*INFORMATION PROVIDED*.

#####

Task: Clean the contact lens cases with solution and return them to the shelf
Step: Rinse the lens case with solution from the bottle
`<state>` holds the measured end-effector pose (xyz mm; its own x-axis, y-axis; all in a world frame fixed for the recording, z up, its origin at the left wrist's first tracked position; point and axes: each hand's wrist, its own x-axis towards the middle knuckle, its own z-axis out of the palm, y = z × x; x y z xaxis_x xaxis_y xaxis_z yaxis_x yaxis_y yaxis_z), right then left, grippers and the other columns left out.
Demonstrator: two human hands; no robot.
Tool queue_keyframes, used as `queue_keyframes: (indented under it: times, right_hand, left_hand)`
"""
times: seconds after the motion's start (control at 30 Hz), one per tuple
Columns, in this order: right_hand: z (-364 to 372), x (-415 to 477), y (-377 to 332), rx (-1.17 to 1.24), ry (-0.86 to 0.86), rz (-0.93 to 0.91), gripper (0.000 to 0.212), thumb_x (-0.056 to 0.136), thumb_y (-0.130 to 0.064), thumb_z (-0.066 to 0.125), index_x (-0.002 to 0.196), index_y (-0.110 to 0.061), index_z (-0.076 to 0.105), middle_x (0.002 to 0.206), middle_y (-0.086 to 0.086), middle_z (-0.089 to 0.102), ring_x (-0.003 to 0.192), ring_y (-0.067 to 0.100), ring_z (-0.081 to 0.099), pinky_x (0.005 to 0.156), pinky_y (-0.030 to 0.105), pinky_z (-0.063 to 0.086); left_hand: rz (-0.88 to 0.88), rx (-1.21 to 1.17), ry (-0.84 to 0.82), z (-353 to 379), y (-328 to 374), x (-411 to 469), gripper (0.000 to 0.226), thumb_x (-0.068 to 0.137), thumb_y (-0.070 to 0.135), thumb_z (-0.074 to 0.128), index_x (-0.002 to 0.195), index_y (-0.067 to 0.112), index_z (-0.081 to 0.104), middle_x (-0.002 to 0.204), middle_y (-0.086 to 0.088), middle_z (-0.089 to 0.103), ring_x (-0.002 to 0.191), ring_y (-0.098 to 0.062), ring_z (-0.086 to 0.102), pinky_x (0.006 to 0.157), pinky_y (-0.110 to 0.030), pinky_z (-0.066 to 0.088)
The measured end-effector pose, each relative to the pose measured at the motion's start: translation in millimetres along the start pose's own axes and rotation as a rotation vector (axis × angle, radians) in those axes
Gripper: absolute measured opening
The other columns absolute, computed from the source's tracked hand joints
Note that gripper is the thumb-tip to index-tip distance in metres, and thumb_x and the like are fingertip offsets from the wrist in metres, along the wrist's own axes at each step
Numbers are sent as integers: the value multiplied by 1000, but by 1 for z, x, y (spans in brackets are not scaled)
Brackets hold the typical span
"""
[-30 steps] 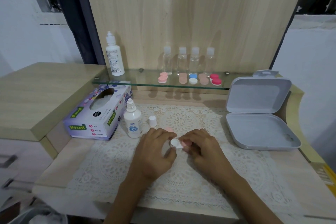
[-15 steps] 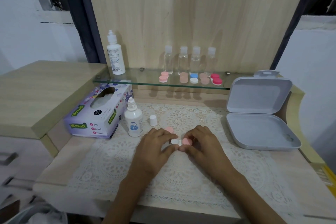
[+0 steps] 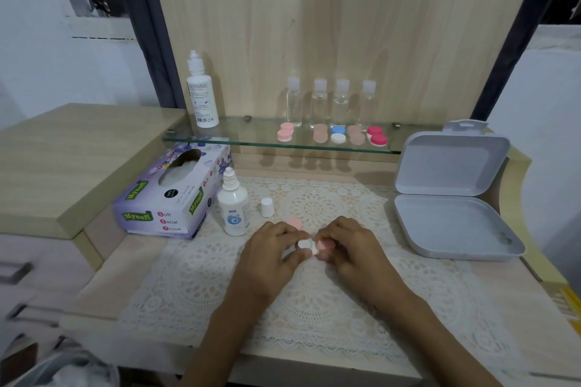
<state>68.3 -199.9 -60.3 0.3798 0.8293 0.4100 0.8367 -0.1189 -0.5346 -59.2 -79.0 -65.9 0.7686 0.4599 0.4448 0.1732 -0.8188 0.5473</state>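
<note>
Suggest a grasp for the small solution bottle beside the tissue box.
Wrap the small solution bottle round its labelled body, from the front: the tissue box crowds its left, the loose cap stands to its right. Upright, nozzle uncapped, so probably keep it vertical.

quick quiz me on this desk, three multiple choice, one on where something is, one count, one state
1. Where does the small white cap stand?
A. in a drawer
B. on the lace mat, just right of the solution bottle
C. on the tissue box

2. How many clear bottles stand on the glass shelf?
A. two
B. six
C. four

3. The grey box is
A. open, lid up
B. shut
C. upside down

Answers: 1 B, the cap sits upright on the lace beside the uncapped bottle. 2 C, four stand in a row against the wooden back. 3 A, its lid is raised and the tray shows.
</note>
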Motion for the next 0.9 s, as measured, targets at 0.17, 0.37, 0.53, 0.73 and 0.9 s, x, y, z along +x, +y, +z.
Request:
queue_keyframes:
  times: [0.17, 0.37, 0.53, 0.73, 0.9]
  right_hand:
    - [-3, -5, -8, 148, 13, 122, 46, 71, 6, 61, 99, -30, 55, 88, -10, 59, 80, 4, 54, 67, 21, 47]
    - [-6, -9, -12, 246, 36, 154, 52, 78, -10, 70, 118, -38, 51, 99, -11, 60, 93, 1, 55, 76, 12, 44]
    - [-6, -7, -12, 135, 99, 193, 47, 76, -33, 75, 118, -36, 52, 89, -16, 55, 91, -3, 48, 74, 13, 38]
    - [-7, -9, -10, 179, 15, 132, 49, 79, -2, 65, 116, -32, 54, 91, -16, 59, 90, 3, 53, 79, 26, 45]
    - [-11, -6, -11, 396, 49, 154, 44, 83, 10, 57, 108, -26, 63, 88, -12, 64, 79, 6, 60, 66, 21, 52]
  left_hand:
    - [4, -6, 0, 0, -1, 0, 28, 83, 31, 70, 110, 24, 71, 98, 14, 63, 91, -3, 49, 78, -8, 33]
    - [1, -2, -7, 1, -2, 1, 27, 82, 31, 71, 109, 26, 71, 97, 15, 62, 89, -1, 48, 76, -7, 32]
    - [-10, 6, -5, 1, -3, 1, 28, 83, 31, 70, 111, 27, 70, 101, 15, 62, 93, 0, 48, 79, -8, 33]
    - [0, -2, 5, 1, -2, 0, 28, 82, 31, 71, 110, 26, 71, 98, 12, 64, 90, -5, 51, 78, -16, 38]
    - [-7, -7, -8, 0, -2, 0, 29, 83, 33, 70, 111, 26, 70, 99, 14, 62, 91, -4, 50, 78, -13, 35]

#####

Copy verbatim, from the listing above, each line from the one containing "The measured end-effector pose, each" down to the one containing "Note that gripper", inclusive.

*WORKED SOLUTION*.
The measured end-effector pose, each relative to the pose measured at the motion's start: translation in millimetres along the start pose's own axes and rotation as a rotation vector (axis × angle, radians) in those axes
Gripper: absolute measured opening
The other columns absolute, computed from the source's tracked hand joints
Note that gripper is the thumb-tip to index-tip distance in metres, and thumb_x and the like are fingertip offsets from the wrist in metres, along the wrist's own axes at each step

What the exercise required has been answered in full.